[TASK ITEM] Please repeat every line below exactly, from the first to the last.

[SUPPLIED INFORMATION]
------
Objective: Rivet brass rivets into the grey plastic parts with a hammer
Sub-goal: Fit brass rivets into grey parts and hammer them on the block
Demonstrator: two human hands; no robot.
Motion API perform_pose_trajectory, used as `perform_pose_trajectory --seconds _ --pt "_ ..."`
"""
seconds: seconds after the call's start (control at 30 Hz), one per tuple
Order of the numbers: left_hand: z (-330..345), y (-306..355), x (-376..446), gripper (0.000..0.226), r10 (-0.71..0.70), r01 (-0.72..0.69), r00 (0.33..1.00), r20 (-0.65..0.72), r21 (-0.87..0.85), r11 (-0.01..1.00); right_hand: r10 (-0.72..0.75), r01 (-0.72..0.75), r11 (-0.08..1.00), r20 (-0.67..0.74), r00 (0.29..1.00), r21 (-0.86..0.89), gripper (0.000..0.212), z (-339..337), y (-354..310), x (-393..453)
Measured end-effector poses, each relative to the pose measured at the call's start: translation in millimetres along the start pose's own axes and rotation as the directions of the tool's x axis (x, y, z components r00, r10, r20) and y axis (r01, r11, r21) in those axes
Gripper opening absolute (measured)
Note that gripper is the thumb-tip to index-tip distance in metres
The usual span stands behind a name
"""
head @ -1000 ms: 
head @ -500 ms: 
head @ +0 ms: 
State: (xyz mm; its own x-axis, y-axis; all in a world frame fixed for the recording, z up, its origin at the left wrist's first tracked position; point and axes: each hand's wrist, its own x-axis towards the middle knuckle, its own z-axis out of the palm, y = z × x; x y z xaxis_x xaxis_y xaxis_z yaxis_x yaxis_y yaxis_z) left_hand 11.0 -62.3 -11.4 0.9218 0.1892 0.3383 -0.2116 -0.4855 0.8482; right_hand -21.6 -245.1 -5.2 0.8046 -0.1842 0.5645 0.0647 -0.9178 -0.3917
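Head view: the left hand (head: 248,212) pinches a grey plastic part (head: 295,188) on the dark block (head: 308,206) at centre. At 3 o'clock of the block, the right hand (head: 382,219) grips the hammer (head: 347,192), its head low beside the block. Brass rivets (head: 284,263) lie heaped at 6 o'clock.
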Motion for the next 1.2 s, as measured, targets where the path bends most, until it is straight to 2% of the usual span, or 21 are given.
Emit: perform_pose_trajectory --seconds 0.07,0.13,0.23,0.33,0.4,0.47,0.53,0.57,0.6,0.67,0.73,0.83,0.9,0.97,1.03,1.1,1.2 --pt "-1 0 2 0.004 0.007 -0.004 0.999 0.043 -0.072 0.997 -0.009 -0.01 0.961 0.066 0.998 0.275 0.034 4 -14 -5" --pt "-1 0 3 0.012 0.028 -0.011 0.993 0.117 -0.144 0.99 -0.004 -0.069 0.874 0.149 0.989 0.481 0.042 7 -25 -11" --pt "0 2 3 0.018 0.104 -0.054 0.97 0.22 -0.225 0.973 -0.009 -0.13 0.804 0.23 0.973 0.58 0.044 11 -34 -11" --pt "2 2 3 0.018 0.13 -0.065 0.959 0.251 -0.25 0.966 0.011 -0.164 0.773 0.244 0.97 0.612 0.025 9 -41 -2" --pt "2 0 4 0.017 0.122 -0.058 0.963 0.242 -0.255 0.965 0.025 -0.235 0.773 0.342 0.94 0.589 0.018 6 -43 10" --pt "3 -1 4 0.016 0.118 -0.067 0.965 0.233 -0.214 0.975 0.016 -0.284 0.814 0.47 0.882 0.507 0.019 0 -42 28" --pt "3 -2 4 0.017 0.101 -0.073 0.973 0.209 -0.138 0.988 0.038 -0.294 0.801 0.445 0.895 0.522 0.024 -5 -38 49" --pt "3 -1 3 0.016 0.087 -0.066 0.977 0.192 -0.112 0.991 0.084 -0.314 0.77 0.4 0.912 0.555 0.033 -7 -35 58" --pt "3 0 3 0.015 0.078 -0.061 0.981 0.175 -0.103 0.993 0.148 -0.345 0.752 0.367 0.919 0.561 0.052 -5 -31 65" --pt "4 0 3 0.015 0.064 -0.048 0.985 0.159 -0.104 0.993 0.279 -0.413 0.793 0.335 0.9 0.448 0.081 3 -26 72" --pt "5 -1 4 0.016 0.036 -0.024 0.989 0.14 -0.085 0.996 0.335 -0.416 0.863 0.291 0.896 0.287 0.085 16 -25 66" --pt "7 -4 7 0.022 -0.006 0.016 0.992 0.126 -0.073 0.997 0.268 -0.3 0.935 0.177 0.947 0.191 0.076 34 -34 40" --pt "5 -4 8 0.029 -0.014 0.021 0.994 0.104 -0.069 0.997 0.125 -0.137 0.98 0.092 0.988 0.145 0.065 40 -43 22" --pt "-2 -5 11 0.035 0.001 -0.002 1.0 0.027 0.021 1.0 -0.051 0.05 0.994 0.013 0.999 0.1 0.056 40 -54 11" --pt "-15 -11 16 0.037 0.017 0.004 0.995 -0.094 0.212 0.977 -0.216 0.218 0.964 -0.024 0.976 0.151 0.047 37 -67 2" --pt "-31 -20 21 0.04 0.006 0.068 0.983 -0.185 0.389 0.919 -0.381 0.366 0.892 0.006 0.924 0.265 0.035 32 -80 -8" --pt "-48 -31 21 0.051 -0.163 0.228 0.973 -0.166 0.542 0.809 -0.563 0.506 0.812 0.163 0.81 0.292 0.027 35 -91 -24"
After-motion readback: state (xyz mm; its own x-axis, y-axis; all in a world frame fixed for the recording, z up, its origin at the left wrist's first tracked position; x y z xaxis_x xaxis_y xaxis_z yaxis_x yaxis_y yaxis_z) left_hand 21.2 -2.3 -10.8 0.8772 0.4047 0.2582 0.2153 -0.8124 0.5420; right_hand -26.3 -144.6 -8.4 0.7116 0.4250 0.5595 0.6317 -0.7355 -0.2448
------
[EXERCISE ANSWER]
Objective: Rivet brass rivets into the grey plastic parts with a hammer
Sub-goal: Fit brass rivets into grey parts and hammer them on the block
Demonstrator: two human hands; no robot.
Motion API perform_pose_trajectory, used as `perform_pose_trajectory --seconds _ --pt "_ ..."`
"""
seconds: seconds after the call's start (control at 30 Hz), one per tuple
Order of the numbers: left_hand: z (-330..345), y (-306..355), x (-376..446), gripper (0.000..0.226), r10 (-0.71..0.70), r01 (-0.72..0.69), r00 (0.33..1.00), r20 (-0.65..0.72), r21 (-0.87..0.85), r11 (-0.01..1.00); right_hand: r10 (-0.72..0.75), r01 (-0.72..0.75), r11 (-0.08..1.00), r20 (-0.67..0.74), r00 (0.29..1.00), r21 (-0.86..0.89), gripper (0.000..0.212), z (-339..337), y (-354..310), x (-393..453)
Measured end-effector poses, each relative to the pose measured at the call's start: translation in millimetres along the start pose's own axes and rotation as the directions of the tool's x axis (x, y, z components r00, r10, r20) and y axis (r01, r11, r21) in those axes
Gripper opening absolute (measured)
Note that gripper is the thumb-tip to index-tip distance in metres
The usual span stands behind a name
"""
head @ -1000 ms: 
head @ -500 ms: 
head @ +0 ms: 
State: (xyz mm; its own x-axis, y-axis; all in a world frame fixed for the recording, z up, its origin at the left wrist's first tracked position; point and axes: each hand's wrist, its own x-axis towards the middle knuckle, its own z-axis out of the palm, y = z × x; x y z xaxis_x xaxis_y xaxis_z yaxis_x yaxis_y yaxis_z) left_hand 11.0 -62.3 -11.4 0.9218 0.1892 0.3383 -0.2116 -0.4855 0.8482; right_hand -21.6 -245.1 -5.2 0.8046 -0.1842 0.5645 0.0647 -0.9178 -0.3917
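Head view: the left hand (head: 248,212) pinches a grey plastic part (head: 295,188) on the dark block (head: 308,206) at centre. At 3 o'clock of the block, the right hand (head: 382,219) grips the hammer (head: 347,192), its head low beside the block. Brass rivets (head: 284,263) lie heaped at 6 o'clock.
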Motion for the next 1.2 s, as measured, targets where the path bends most, until it is straight to 2% of the usual span, or 21 are given.
Emit: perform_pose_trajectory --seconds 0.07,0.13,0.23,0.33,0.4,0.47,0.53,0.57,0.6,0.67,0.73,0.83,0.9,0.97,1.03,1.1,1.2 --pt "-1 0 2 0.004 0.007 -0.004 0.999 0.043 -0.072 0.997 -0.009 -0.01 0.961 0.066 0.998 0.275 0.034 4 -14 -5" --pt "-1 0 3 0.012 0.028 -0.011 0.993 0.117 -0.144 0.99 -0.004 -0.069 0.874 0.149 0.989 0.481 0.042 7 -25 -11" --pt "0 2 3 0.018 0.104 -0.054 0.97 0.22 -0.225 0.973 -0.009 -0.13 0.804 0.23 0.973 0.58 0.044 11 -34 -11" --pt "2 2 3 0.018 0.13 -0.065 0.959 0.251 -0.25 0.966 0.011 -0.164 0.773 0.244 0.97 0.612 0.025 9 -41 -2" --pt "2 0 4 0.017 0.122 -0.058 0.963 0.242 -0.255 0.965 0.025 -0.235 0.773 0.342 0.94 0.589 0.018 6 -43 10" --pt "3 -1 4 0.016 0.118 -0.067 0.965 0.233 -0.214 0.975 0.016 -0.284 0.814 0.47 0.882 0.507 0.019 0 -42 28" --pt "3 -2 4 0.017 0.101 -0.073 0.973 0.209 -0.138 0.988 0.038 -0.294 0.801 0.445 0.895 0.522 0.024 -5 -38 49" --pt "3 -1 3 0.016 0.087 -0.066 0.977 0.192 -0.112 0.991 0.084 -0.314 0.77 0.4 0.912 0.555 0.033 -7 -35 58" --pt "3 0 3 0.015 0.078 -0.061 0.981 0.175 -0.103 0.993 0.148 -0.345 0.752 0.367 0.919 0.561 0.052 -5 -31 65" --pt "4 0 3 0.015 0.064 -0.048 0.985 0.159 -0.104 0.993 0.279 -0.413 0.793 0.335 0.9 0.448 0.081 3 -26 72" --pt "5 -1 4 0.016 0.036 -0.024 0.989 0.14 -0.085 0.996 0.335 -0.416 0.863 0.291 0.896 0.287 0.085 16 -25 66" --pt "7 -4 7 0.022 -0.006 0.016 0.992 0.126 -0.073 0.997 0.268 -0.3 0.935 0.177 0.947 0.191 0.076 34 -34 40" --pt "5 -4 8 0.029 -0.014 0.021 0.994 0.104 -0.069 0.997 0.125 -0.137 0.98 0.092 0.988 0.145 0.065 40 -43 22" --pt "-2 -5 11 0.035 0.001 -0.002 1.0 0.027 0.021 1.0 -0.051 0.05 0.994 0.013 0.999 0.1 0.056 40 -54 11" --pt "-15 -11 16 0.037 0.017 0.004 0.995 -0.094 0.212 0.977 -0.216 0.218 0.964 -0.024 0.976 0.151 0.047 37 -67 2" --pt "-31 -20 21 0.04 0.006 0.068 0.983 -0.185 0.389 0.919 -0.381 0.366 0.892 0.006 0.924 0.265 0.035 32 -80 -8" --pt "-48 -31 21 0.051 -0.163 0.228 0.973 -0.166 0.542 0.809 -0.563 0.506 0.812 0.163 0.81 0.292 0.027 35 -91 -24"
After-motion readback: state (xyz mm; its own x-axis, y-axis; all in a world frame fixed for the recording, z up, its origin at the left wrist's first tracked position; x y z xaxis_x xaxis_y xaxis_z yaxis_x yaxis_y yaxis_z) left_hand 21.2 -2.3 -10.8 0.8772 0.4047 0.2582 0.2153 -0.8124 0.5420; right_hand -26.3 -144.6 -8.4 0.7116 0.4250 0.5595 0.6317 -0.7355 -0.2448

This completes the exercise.